For the storage of mentioned molten salts, metallic storage tanks are utilized. These tanks have similarities with other tanks installed in other sectors but, at the same time, due to the nature of operation that they carry out during their useful life, there are many details that make these tanks very special and are discussed as follows.
First of all, it should be noted that these equipment normally operate with a variable loads’ regime, therefore, this fact has an important influence on the design stage. For this, the engineer involved in the design must have a deep knowledge of the process that will take place inside the tank throughout its whole life. On the other hand, it should be borne in mind that molten salts storage tanks work at very high temperatures that can reach several hundred Celsius degrees. This second fact implies that thermal expansions that will occur in the different parts of the tank must be considered, both in the design calculations of the equipment and during its service period. Likewise, the high temperatures must be withstood by existing materials, so they have to be properly selected.

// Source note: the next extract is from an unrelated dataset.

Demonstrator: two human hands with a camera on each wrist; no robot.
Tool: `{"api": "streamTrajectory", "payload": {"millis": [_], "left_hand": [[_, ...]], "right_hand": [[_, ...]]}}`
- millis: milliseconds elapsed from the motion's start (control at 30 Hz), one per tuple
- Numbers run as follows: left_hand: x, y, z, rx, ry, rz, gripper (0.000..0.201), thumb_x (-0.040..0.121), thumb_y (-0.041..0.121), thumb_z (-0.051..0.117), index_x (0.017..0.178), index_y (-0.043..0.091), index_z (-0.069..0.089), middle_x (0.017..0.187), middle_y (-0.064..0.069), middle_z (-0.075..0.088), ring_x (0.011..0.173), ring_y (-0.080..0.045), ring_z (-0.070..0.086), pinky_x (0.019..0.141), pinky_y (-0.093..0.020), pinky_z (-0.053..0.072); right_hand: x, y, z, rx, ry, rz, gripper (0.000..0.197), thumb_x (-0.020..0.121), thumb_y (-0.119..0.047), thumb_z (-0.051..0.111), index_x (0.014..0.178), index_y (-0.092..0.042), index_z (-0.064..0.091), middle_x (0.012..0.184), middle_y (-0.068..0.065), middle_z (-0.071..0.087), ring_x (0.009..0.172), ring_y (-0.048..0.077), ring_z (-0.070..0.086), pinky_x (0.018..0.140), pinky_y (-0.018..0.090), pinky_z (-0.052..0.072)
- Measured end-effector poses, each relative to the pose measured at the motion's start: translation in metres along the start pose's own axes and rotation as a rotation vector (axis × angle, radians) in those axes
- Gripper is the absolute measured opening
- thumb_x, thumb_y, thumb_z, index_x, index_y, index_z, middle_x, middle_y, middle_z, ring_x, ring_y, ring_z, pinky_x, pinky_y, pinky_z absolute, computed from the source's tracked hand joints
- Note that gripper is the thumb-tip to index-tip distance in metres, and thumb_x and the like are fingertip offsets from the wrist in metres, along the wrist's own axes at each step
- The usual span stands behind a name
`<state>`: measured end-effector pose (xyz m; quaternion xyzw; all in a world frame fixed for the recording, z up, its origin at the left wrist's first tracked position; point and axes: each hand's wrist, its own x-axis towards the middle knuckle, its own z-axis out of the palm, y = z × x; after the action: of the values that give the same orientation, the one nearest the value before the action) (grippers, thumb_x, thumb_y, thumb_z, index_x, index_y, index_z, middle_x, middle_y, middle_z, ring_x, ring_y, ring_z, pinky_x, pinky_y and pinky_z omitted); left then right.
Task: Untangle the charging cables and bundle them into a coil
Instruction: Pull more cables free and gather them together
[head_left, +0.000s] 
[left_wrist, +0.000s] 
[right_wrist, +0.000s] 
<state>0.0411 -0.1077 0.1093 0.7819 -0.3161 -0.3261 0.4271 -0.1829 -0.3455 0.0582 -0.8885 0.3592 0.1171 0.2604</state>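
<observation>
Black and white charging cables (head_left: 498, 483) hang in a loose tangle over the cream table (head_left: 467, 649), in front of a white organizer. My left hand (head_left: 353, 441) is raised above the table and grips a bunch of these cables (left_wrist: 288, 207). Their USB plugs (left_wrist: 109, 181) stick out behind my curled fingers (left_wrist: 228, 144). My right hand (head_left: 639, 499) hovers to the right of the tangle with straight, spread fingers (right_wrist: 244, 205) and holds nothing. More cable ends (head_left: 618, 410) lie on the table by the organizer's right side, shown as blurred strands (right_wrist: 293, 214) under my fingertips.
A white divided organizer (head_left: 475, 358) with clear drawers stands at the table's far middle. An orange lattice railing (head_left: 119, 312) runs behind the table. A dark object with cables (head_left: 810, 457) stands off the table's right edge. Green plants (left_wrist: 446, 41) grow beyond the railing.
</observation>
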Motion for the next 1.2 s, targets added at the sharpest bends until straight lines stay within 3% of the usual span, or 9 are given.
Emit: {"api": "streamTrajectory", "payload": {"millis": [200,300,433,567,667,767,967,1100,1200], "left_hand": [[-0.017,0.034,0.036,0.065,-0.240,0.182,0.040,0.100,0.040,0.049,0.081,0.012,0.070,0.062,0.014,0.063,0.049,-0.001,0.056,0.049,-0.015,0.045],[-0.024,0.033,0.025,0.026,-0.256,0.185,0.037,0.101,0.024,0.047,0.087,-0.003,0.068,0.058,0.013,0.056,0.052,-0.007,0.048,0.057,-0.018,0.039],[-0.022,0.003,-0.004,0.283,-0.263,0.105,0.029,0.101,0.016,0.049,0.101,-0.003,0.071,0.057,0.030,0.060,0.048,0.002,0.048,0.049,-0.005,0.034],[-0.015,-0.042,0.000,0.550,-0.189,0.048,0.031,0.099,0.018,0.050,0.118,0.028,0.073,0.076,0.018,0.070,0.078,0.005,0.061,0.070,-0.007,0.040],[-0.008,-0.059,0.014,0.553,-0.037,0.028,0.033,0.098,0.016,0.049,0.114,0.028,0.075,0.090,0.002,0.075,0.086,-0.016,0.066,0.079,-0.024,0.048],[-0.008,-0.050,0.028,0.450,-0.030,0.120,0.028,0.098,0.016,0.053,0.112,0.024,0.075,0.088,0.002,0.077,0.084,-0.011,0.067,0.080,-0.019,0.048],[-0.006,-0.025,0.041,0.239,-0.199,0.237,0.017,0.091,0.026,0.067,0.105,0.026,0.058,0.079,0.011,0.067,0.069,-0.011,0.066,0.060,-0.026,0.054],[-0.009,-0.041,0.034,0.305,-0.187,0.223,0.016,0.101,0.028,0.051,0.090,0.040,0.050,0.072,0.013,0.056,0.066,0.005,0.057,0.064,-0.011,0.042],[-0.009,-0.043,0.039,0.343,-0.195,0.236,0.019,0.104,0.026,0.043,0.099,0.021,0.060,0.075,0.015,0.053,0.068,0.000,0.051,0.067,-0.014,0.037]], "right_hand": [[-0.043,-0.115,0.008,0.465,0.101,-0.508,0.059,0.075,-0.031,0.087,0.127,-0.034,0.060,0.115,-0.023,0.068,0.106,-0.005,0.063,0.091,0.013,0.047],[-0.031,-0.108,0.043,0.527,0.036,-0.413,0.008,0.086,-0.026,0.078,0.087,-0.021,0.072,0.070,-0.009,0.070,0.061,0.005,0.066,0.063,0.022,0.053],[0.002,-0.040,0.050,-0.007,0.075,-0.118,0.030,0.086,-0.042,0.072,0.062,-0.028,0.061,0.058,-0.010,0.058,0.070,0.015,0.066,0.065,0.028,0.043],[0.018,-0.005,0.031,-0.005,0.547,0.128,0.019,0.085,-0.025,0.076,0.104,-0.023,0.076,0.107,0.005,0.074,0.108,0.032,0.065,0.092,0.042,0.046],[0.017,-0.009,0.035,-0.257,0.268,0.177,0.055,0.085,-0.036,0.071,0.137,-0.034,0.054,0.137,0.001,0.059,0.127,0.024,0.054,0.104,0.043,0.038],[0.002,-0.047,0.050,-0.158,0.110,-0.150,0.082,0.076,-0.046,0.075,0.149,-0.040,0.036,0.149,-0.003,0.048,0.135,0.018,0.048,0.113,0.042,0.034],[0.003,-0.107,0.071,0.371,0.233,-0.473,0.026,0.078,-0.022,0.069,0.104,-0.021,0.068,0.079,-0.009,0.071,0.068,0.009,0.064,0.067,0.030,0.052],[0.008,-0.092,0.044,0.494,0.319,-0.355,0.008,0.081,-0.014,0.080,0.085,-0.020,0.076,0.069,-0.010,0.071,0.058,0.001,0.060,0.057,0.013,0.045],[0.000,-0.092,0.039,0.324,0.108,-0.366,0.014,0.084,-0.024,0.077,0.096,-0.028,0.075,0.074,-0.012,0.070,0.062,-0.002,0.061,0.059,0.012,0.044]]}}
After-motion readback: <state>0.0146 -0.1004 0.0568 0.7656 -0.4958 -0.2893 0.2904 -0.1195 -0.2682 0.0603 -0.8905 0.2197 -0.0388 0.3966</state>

Naturally, molten salts stored must not be reach a cooler temperature than their freezing point at any time, because of this would shut down the process and the tank would be severely damaged. Therefore, for this kind of tanks, the thermal insulation or any other method that allows to keep the salts in liquid phase in critical. In addition, ensuring a proper mix in the molten salts inside the tank will avoid the existence of thermal gradients in the tank materials, which could generate excessive thermal stresses. If it is not possible to find an applicable method to remove thermal stresses, these will have to be reduced as much as possible and, obviously, included in the calculation in a convenient way. Once the tank has been started up, it must be ensured that the acting temperature gradients do not exceed the allowable values considered during the design and calculation stage.
In relation to all mentioned above, and since the molten salts must always be at considerably high temperature, when molten salts are poured into the tank for the first time this needs to be at a similar temperature than the target for the salts. . To prevent that thermal stresses, generated when the salts contact tank materials, involve an excessively harmful effect, the tank must have at all times a temperature as similar to the salts as possible. Moreover, the temperature difference between the components of the tank should be as small as possible, which implies an operation that is not so easy to carry out considering the dimensions of the molten salts storage tanks that are in service worldwide nowadays.
It is necessary to point out that the substance stored inside these tanks has a density (at normal operation temperatures) considerably higher than water density and much higher than the density of petroleum products. This is a factor that should not be ignored when thicknesses and the configuration of some components of tank are being checked.